Where a line below holds the string "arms", that line goes into the answer.
= = = =
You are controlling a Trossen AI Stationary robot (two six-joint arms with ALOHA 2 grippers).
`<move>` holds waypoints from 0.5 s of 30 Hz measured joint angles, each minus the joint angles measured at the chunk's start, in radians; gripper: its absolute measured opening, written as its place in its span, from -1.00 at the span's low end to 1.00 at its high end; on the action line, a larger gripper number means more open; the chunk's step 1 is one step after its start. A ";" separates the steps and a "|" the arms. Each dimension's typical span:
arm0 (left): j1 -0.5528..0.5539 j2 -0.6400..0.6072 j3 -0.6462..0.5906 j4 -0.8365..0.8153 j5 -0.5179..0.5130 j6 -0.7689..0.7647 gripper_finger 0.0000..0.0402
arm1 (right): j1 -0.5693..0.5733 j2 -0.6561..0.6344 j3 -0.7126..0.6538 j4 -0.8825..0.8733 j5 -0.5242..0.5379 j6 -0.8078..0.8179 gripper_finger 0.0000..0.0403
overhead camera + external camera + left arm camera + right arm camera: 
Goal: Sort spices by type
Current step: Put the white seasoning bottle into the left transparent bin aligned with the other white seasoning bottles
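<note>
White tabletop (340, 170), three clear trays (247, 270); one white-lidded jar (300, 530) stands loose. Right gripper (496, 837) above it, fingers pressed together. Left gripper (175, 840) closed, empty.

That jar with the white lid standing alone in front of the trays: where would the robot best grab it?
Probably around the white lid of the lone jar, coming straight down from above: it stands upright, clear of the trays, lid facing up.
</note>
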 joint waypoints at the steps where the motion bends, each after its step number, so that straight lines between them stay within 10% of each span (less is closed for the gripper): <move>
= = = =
* _Response box_:
You are controlling a Trossen AI Stationary robot (two six-joint arms with ALOHA 2 grippers).
`<move>` holds waypoints from 0.5 s of 30 Hz measured joint angles, each minus the joint angles measured at the chunk's start, in radians; gripper: its absolute measured opening, written as its place in its span, from -1.00 at the span's low end to 1.00 at its high end; on the action line, a larger gripper number means more open; the chunk's step 1 is one step after its start. A ";" separates the steps and a "|" the arms. Each dimension's typical span:

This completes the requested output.